*** Opening Data segment ***
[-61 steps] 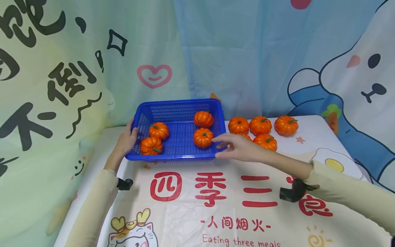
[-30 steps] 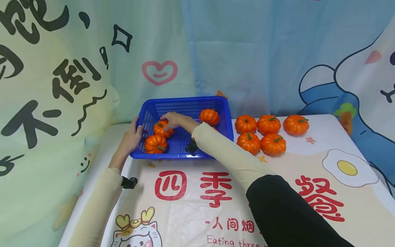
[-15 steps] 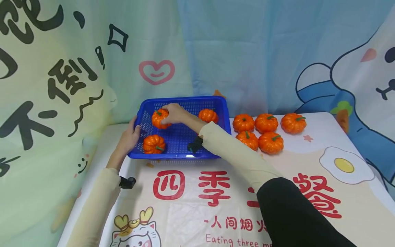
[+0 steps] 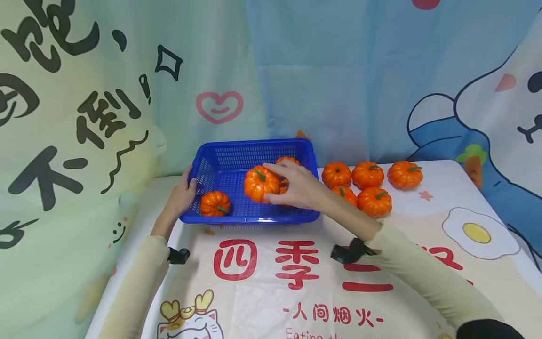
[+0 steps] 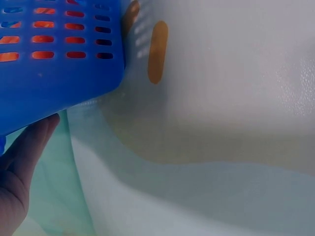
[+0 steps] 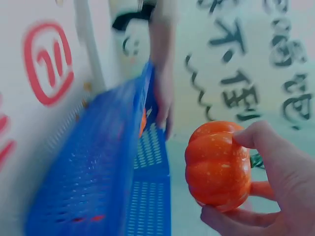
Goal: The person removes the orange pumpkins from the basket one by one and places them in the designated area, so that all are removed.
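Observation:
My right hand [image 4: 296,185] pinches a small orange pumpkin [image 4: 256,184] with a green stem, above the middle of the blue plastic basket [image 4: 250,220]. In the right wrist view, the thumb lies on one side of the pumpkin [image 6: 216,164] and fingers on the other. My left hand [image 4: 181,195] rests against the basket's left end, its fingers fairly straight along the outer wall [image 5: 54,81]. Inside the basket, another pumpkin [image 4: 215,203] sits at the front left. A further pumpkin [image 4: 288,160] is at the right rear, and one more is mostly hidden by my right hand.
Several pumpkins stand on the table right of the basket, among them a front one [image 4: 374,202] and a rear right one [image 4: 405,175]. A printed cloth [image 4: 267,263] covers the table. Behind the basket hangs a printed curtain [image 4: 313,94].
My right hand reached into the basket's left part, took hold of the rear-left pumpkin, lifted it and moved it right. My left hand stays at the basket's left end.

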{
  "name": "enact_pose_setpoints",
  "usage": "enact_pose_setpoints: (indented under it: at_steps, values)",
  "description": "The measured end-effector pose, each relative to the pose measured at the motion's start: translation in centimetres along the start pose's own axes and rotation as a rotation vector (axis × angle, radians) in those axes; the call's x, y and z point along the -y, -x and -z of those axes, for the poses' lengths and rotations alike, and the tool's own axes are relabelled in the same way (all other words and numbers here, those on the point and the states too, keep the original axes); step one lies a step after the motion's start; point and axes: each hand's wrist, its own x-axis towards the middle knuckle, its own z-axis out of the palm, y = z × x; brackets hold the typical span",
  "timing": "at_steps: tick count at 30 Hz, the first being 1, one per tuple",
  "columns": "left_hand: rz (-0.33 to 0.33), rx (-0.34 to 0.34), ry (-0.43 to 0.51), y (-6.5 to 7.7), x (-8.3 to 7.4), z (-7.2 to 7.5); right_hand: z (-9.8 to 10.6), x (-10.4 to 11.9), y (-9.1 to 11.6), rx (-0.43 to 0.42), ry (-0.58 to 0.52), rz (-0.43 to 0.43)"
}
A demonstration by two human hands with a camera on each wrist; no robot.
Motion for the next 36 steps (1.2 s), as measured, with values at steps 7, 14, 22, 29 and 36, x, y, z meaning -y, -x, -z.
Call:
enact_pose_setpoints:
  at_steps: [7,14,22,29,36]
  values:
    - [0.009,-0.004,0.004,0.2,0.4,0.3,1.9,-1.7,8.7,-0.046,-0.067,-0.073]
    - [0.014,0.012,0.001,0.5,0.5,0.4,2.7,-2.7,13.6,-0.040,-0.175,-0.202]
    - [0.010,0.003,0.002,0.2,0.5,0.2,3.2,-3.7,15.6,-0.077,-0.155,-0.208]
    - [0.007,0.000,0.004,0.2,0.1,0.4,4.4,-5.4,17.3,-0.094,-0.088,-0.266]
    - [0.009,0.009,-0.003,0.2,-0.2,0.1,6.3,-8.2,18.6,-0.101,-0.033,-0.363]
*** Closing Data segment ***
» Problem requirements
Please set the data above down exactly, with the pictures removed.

» Result for this task
[-61 steps] 
[-30 steps] 
[-15 steps] 
[+0 steps] 
[+0 steps] 
[+0 steps] 
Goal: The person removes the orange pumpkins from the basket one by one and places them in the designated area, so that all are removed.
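Observation:
My right hand [image 4: 296,185] pinches a small orange pumpkin [image 4: 256,184] with a green stem, above the middle of the blue plastic basket [image 4: 250,220]. In the right wrist view, the thumb lies on one side of the pumpkin [image 6: 216,164] and fingers on the other. My left hand [image 4: 181,195] rests against the basket's left end, its fingers fairly straight along the outer wall [image 5: 54,81]. Inside the basket, another pumpkin [image 4: 215,203] sits at the front left. A further pumpkin [image 4: 288,160] is at the right rear, and one more is mostly hidden by my right hand.
Several pumpkins stand on the table right of the basket, among them a front one [image 4: 374,202] and a rear right one [image 4: 405,175]. A printed cloth [image 4: 267,263] covers the table. Behind the basket hangs a printed curtain [image 4: 313,94].
My right hand reached into the basket's left part, took hold of the rear-left pumpkin, lifted it and moved it right. My left hand stays at the basket's left end.
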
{
  "name": "enact_pose_setpoints",
  "usage": "enact_pose_setpoints: (indented under it: at_steps, values)",
  "description": "The measured end-effector pose, each relative to the pose measured at the motion's start: translation in centimetres along the start pose's own axes and rotation as a rotation vector (axis × angle, radians) in those axes; the call's x, y and z point along the -y, -x and -z of those axes, for the poses' lengths and rotations alike, and the tool's own axes are relabelled in the same way (all other words and numbers here, those on the point and the states too, keep the original axes); step one lies a step after the motion's start; point and axes: each hand's wrist, its own x-axis towards the middle knuckle, its own z-axis out of the palm, y = z × x; brackets hold the typical span",
  "timing": "at_steps: tick count at 30 Hz, the first being 1, one per tuple",
  "columns": "left_hand: rz (-0.33 to 0.33), rx (-0.34 to 0.34), ry (-0.43 to 0.51), y (-6.5 to 7.7), x (-8.3 to 7.4), z (-7.2 to 7.5); right_hand: z (-9.8 to 10.6), x (-10.4 to 11.9), y (-9.1 to 11.6), rx (-0.43 to 0.42), ry (-0.58 to 0.52), rz (-0.43 to 0.43)"
}
A demonstration by two human hands with a camera on each wrist; no robot.
Motion for the next 36 steps (1.2 s), as measured, with values at steps 7, 14, 22, 29 and 36, x, y, z meaning -y, -x, -z.
Call:
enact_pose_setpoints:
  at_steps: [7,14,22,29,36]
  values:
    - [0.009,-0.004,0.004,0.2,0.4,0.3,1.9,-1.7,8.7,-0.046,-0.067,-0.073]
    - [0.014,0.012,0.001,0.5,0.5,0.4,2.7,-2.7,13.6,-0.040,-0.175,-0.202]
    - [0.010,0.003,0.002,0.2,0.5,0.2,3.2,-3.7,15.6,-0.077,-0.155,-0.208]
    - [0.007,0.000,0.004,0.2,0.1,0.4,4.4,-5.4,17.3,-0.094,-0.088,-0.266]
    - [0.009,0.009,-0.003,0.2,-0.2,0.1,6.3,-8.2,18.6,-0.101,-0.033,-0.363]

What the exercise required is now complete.